She chewed her lip. “I don’t know. The secrecy does seem a bit excessive. Unless . . .”
“Unless they’re doing something that’s not in the contract,” Dice said, finishing her thought.
“How could we find out? I mean they’re not going to let one of us—”
She stopped walking and stared at him. He felt a shot of something tingly go down his spine. He was pretty sure they’d had the thought in unison or at least in close harmony.
She smiled. “I can get into their lab. That’s what you’re thinking, isn’t it?”
“It had occurred to me.”
“Okay. Tomorrow. I won’t be able to stay long.”
“You don’t need to. You just need to see what’s back there.”
“I’ll try.”
“That’s all I can ask.”
They swung around as if by mutual agreement and strolled back to the building as nonchalantly as possible for two people who had just decided to spy on their own government.
BEEN THERE, DONE THAT, BOUGHT a T-shirt and already shredded it.
That was the way Mini had started to think of her involvement with Deep Shield’s crew. She was over the first flush of exhilaration at having something to teach these übercompetent people. They were a singularly focused lot who looked at her strangely when she enthused about the art she was teaching them. To them, she realized, this painting with pixels and photons served a purpose external to the art itself or the joy of creation. They concentrated on that external purpose absolutely and drilled obsessively at constructing seamless pictures generated entirely by their thoughts. They were good at it, too, but in Mini’s opinion they lacked real passion. To them it was an exercise in control, not creation. And control kind of bored her.
By the end of that Friday’s session, she was ready to climb the walls. Several times she had almost lost her temper with the group leader, Rachel Cohen. If it weren’t for the puppy in the group—a corporal named Morris Baxter, who seemed to appreciate the sheer joy of creation—she would have snapped. She didn’t like to snap. It wasn’t a good look on her. Something like the mouse that roared.

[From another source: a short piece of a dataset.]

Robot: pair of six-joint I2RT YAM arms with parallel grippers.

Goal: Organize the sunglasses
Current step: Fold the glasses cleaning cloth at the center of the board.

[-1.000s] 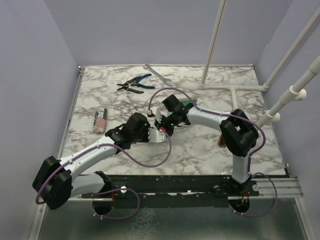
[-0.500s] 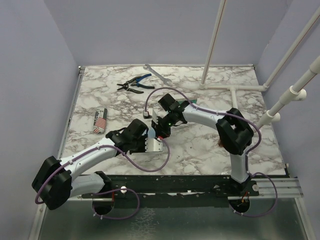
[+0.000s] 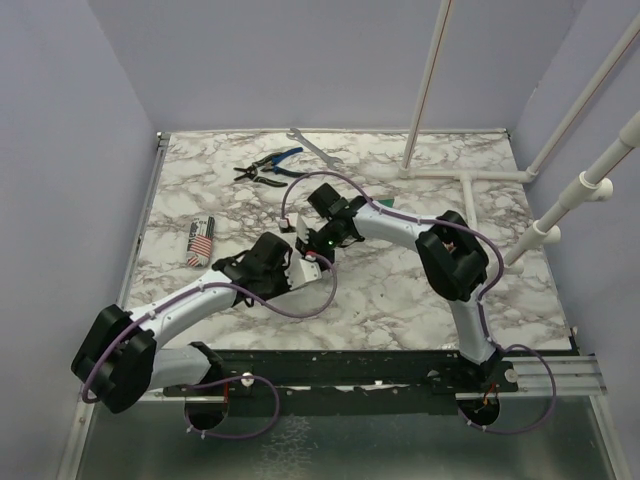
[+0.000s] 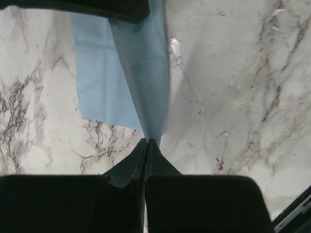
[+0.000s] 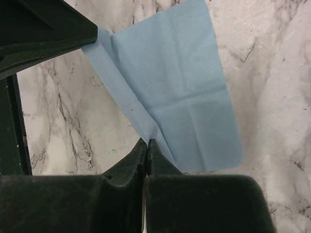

When the last of the Deeps had left her lab at the end of the day, she saluted the empty doorway sarcastically and thought about throwing up a middle finger or two, then felt an immediate wave of guilt. They were to be pitied, not scorned. Except for Corporal “Call Me Bax” Baxter, they had no idea what they were missing by focusing so entirely on the product that they failed to derive happiness from the process.
“I need a fix,” Mini told herself aloud and headed for the gardens to look for Jorge. A quick talk with the gardener—someone who was passionate about something, even if most people would say they were just plants—would make her forget all about her frustration with her class.
Usually at that time on a Friday, Jorge was cleaning up the tool barn and prepping for the next week’s work, but when Mini reached the barn, he was nowhere to be seen. She poked around, looking for him, then gave up and decided a walk along the garden paths would have to suffice to detangle her snarled mood. She’d gotten almost all the way back to the Forward Kinetics building when she saw him working in the shade of a small cluster of maples. But as she drew closer, she realized it wasn’t Jorge. She figured it must be another member of his crew, though, who would surely know where his boss was. It was only when she got practically on top of the man that she realized he was a complete stranger.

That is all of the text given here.